=== EXERCISE GOAL ===
Only one stretch of the data below is wanted: the lines starting at the one with "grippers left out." and ending at the one with "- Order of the", both included, given again exactly.

=== RECORDED DATA ===
★ ★ ★ ★ ★ ★ ★

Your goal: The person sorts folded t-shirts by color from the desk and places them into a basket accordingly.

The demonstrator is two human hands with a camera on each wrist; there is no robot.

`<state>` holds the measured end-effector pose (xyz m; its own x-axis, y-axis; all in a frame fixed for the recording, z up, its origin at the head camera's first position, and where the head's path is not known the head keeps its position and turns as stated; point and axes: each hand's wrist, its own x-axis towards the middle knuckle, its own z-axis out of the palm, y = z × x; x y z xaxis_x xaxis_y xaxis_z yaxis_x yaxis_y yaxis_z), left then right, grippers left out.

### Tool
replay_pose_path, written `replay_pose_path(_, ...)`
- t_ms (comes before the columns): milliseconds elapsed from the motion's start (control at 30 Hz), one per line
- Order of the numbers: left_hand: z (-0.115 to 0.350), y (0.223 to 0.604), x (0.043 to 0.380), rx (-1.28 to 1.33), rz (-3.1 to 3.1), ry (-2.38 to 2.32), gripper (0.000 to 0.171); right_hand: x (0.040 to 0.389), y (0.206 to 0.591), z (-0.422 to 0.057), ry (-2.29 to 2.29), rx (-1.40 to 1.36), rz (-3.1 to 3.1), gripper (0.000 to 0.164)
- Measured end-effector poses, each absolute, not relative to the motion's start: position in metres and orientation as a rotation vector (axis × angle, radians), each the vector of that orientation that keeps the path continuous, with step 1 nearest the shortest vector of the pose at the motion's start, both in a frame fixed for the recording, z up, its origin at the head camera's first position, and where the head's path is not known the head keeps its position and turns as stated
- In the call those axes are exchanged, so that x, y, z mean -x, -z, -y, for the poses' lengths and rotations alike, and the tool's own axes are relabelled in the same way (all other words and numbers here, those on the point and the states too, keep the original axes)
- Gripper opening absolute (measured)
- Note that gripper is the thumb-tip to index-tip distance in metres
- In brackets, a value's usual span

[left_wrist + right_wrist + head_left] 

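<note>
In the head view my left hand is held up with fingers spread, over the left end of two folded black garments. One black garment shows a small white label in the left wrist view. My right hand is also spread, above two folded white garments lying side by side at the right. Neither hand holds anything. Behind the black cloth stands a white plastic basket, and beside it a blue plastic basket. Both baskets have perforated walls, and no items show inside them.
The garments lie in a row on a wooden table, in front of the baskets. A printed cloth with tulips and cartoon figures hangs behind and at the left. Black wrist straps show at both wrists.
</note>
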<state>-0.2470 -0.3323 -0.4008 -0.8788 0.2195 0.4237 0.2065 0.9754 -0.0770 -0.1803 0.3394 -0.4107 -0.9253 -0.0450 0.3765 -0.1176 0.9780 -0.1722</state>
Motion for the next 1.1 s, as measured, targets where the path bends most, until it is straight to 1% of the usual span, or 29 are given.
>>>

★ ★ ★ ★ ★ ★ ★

=== RESPONSE TO THE EXERCISE ===
`<state>` holds the measured end-effector pose (xyz m; its own x-axis, y-axis; all in a frame fixed for the recording, z up, its origin at the head camera's first position, and where the head's path is not known the head keeps its position and turns as stated; point and axes: each hand's wrist, its own x-axis towards the middle knuckle, its own z-axis out of the palm, y = z × x; x y z xaxis_x xaxis_y xaxis_z yaxis_x yaxis_y yaxis_z), left then right, grippers left out.

### Tool
replay_pose_path, written `replay_pose_path(_, ...)`
- t_ms (comes before the columns): milliseconds elapsed from the motion's start (control at 30 Hz), one per line
- Order of the numbers: left_hand: z (-0.115 to 0.350), y (0.223 to 0.604), x (0.043 to 0.380), rx (-1.28 to 1.33), rz (-3.1 to 3.1), ry (-2.38 to 2.32), gripper (0.000 to 0.171); right_hand: x (0.040 to 0.389), y (0.206 to 0.591), z (-0.422 to 0.057), ry (-2.29 to 2.29), rx (-1.40 to 1.36), rz (-3.1 to 3.1), gripper (0.000 to 0.164)

The exercise contains no remaining tasks.